Work to be completed —
Transcribe the data verbatim and drop its images.

━━━━━━━━━━━━━━━━━━━━

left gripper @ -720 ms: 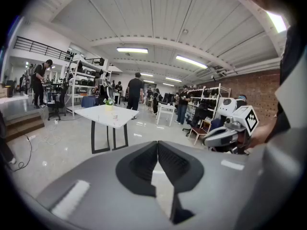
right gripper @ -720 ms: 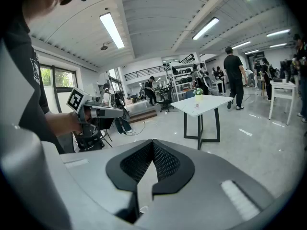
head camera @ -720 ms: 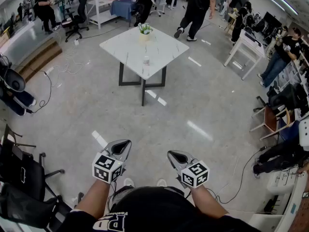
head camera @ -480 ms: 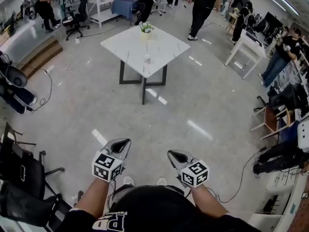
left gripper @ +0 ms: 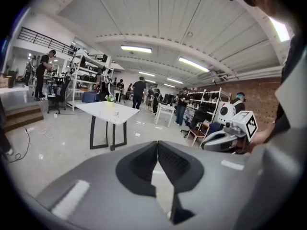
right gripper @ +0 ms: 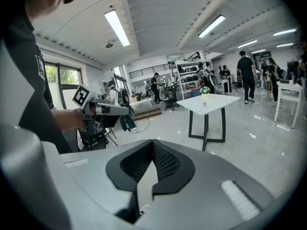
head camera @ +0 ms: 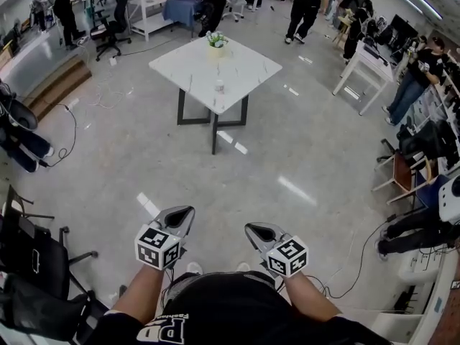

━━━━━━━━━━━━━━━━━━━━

Answer for this exercise —
left gripper @ -720 ms: 
right gripper @ -720 ms: 
head camera @ -720 ms: 
head camera @ -480 ms: 
left gripper @ +0 ms: 
right gripper @ +0 ms: 
head camera @ +0 ms: 

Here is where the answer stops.